Nel contesto di quel Dono fatto da Dio all’umanità, che costituisce il mistero del Natale del Verbo di Dio in mezzo agli uomini, va letto il primo capitolo della lettera agli Efesini. In quel suo procedere solenne, spazioso, Paolo delinea l’orizzonte di benedizione nel quale è compresa la vita dell’uomo: “Benedetto Dio, Padre del Signore nostro Gesù Cristo, che ci ha benedetti con ogni benedizione spirituale nei cieli in Cristo. In lui ci ha scelti prima della creazione del mondo per essere santi e immacolati di fronte a lui nella carità, predestinandoci a essere per lui figli adottivi mediante Gesù Cristo, secondo il disegno d’amore della sua volontà, a lode dello splendore della sua grazia, di cui ci ha gratificati nel Figlio amato”. Con l’attestazione dell’apostolo Giovanni: “E il Verbo si fece carne e venne ad abitare in mezzo a noi; e noi abbiamo contemplato la sua gloria”, che di quella benedizione fa l’oggetto specifico dell’esperienza della vita.

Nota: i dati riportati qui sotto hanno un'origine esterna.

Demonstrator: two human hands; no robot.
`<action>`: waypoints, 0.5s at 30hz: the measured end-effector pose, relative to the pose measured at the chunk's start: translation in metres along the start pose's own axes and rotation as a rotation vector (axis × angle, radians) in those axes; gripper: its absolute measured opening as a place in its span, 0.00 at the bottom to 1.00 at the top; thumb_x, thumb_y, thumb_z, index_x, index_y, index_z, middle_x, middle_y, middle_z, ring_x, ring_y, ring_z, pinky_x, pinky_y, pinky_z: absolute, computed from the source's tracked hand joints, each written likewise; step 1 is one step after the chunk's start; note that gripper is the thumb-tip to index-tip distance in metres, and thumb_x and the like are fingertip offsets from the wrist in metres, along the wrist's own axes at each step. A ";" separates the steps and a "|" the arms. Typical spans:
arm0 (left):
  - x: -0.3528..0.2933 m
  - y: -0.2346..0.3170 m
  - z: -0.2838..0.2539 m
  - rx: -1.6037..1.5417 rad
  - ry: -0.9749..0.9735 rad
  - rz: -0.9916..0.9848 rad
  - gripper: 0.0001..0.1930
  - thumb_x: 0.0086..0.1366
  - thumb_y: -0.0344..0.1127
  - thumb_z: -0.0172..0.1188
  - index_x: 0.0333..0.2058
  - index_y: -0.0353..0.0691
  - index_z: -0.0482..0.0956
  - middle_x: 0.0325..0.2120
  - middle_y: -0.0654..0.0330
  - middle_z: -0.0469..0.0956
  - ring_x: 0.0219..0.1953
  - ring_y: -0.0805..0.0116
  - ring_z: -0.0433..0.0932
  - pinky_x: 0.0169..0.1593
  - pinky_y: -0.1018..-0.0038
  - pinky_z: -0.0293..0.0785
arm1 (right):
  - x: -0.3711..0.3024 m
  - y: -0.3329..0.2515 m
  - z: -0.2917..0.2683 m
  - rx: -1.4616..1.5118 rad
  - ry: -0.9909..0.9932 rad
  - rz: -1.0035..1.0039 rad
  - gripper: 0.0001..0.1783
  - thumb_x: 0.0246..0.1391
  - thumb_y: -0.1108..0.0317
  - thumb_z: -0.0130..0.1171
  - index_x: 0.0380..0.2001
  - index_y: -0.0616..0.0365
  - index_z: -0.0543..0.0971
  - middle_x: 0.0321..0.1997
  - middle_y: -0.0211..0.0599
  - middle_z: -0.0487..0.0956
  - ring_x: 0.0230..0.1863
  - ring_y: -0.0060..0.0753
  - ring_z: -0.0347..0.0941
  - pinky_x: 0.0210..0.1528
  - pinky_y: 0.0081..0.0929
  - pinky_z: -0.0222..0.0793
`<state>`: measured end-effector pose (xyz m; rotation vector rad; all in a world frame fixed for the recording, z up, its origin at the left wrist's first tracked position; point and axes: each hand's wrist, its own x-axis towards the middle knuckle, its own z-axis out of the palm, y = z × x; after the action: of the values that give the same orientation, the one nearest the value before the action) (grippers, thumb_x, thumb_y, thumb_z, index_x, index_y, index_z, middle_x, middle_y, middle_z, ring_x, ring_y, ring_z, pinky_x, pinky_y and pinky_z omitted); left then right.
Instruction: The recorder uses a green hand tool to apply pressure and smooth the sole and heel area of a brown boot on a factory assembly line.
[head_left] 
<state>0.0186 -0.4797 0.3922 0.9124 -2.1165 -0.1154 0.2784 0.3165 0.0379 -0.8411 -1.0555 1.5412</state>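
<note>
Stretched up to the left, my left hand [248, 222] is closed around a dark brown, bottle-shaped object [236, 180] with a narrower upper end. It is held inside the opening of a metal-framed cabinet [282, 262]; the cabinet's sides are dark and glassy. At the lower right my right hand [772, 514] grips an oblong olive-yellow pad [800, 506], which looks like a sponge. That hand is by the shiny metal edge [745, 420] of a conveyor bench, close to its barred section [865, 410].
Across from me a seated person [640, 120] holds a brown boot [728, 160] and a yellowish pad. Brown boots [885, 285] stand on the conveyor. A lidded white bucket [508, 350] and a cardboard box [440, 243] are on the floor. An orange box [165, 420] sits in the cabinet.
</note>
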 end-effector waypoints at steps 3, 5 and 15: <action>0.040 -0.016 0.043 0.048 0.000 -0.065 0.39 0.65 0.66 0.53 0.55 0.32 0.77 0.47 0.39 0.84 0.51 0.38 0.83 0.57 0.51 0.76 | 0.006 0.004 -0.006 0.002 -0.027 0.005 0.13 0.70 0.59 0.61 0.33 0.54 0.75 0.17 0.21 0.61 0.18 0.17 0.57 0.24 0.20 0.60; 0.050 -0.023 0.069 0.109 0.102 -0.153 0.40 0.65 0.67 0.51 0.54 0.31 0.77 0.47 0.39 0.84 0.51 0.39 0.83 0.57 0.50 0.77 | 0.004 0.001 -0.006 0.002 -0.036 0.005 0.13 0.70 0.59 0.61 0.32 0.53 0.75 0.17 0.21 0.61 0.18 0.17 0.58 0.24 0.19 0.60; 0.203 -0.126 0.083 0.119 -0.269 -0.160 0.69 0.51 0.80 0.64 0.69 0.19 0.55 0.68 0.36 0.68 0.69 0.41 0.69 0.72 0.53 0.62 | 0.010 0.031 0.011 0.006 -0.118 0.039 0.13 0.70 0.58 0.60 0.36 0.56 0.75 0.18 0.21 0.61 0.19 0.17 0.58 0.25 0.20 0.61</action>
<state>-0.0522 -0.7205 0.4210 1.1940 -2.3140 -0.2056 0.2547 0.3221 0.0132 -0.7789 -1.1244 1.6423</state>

Come a dire: se prima della creazione del mondo, l’uomo è stato pensato da Dio in funzione della capacità di portare la bellezza del Figlio di Dio, allora come non vedere nell’esperienza della conoscenza di quel Figlio, ormai diventato Figlio dell’uomo, l’esito supremo della vita, il compimento di ogni desiderio di verità e bellezza? È in ragione di questa possibilità che l’annuncio evangelico si rivolge a tutti, a tutte le genti, a tutto l’uomo. Quando s. Gregorio di Nissa si domanda quale sia quel regno dei cieli che si trova dentro di noi (cfr. Lc 17,21) non può che rispondere: “Di cos’altro si può trattare, se non della gioia che si riversa dall’alto nelle anime tramite lo Spirito? Essa è come l’immagine, la garanzia e la prova della gioia eterna di cui godranno le anime dei santi nel secolo che attendono”. Proprio come chiediamo nella colletta della liturgia di oggi: “Padre di eterna gloria … illuminaci con il tuo Spirito, perché accogliendo il mistero del tuo amore, pregustiamo la gioia che ci attende, come figli ed eredi del regno”. È la richiesta di fare anche noi l’esperienza dell’apostolo Giovanni: “venne ad abitare in mezzo a noi e noi abbiamo contemplato la sua gloria”; di entrare anche noi in quel circolo di benedizione che descrive Paolo: “Benedetto Dio … che ci ha benedetti con ogni benedizione …”. A tal punto che, se davvero quella benedizione è sopra di noi e sgorga profonda dal nostro cuore, come non attraversare le afflizioni del vivere custoditi, come cercare altrove quello di cui ha bisogno il nostro cuore, come avere paura di veder scemare la speranza che portiamo, come volere dal prossimo quello che invece a lui dobbiamo nel segno della condivisione di quella benedizione? Del resto è proprio questo l’argomento e l’orizzonte della preghiera, luogo di adorazione e di memoria perché e finché quella benedizione ci conquisti e conquisti il mondo con la sua pace.